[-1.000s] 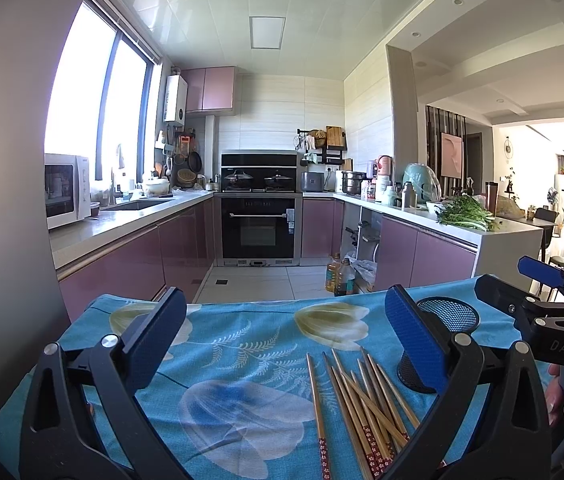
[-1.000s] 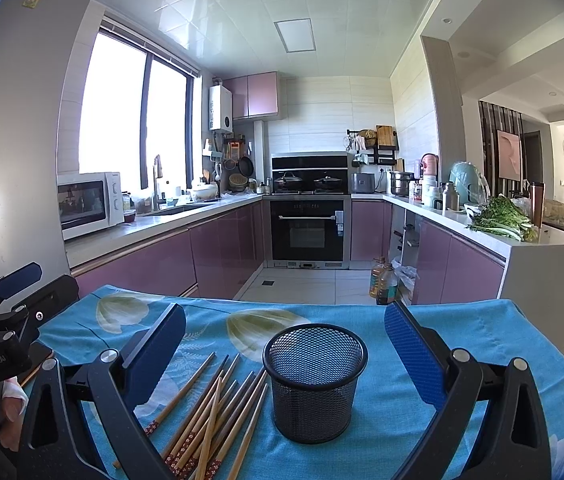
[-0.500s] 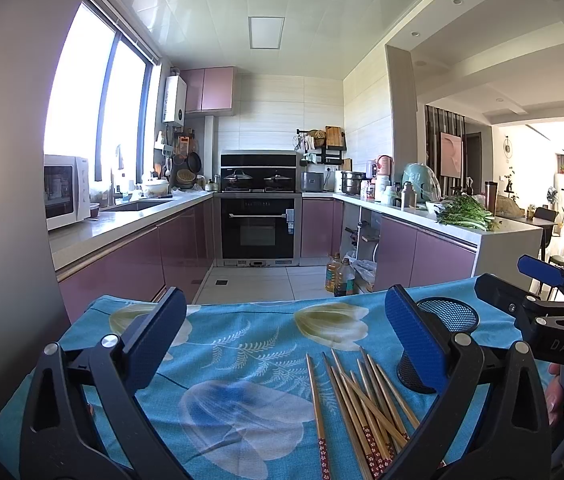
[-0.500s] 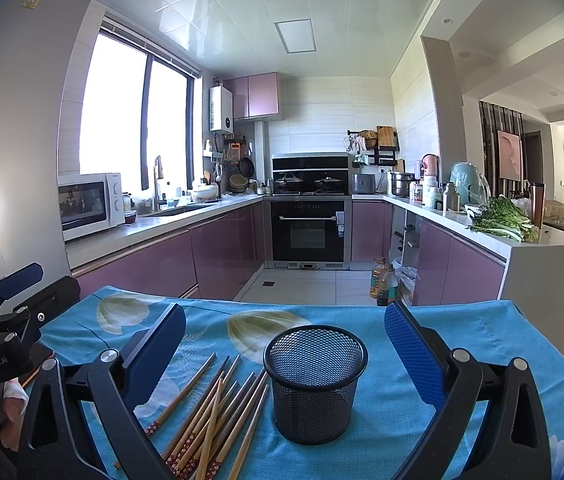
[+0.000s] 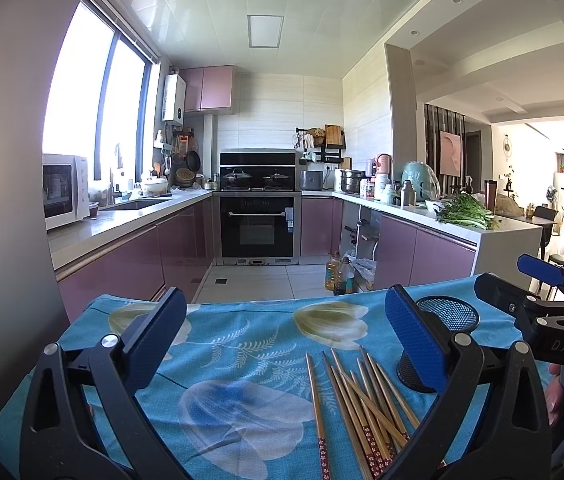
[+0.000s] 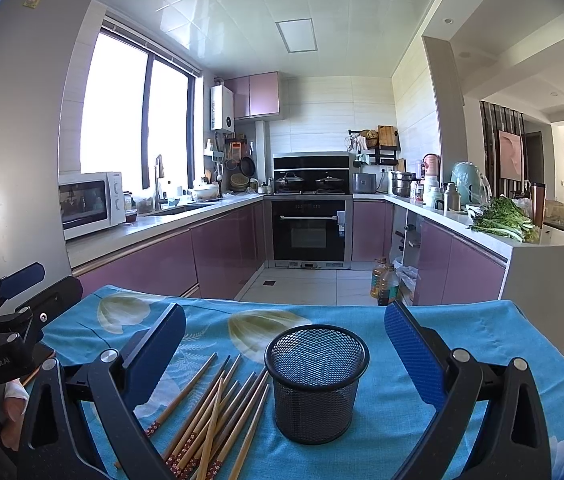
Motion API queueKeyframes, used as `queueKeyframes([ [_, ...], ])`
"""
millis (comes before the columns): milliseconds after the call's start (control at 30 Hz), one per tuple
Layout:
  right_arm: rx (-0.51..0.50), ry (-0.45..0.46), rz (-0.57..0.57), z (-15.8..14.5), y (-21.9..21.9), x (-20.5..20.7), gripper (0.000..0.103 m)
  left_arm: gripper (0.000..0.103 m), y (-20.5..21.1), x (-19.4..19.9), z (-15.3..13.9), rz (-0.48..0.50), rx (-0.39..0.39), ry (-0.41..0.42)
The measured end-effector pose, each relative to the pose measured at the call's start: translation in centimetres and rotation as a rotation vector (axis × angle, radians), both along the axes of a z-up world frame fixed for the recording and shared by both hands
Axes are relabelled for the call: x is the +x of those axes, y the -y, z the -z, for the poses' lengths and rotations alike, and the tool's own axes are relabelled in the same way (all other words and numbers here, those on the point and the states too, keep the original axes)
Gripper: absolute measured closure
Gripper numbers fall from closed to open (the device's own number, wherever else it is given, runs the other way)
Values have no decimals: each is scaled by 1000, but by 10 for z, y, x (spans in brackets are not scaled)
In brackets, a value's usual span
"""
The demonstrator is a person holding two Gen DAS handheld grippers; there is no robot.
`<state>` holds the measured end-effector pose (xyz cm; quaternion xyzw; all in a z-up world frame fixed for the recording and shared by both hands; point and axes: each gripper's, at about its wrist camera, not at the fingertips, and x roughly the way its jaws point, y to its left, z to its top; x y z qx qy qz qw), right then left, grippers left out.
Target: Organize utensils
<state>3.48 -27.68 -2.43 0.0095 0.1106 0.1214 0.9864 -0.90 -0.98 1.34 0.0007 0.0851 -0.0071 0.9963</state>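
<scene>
Several chopsticks point(image 6: 218, 412) lie loose beside the empty mesh cup point(image 6: 316, 384).
I hold both hand-held grippers, left point(image 5: 282, 344) and right point(image 6: 282, 348), spread wide, grasping nothing; next I pinch one chopstick.

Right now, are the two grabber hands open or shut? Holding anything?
Left gripper: open, holding nothing.
Right gripper: open, holding nothing.

Chopsticks point(image 5: 356, 404) run past the bottom edge; holder point(image 5: 442, 332) partly hidden
</scene>
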Motion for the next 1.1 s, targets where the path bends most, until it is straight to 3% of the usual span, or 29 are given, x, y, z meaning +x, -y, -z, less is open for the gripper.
queueKeyframes([
  [267,-1,-25,-33,1,-1,2,7,5,-2,5,7,2,4,-17],
  [467,-68,-142,-210,16,-20,3,8,5,-9,23,20,18,16,-122],
  [633,-187,-284,-307,44,-47,11,27,5,-13,49,45,31,49,-275],
  [667,-198,-320,-322,51,-52,15,36,6,-12,55,50,35,60,-306],
  [800,-201,-436,-354,75,-64,32,60,19,-15,73,74,74,67,-408],
  [1000,-174,-556,-362,95,-69,54,78,36,-10,94,101,125,95,-508],
  [1100,-170,-584,-365,98,-69,59,80,41,-4,104,110,151,115,-544],
])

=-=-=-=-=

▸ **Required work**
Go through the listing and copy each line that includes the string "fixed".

▸ **Task output**
The measured end-effector pose, each relative to the pose measured at the call's start: translation in centimetres and rotation as a rotation vector (axis × angle, radians), both along the axes of a z-up world frame fixed for the recording and shared by both hands
`<state>` holds the measured end-effector pose (xyz cm; quaternion xyzw; all in a z-up world frame fixed for the recording and shared by both hands; point and axes: each gripper's, at about its wrist camera, not at the fingertips, and x roughly the way its jaws point, y to its left, z to its top; x y z qx qy qz qw), right then left, grippers left out.

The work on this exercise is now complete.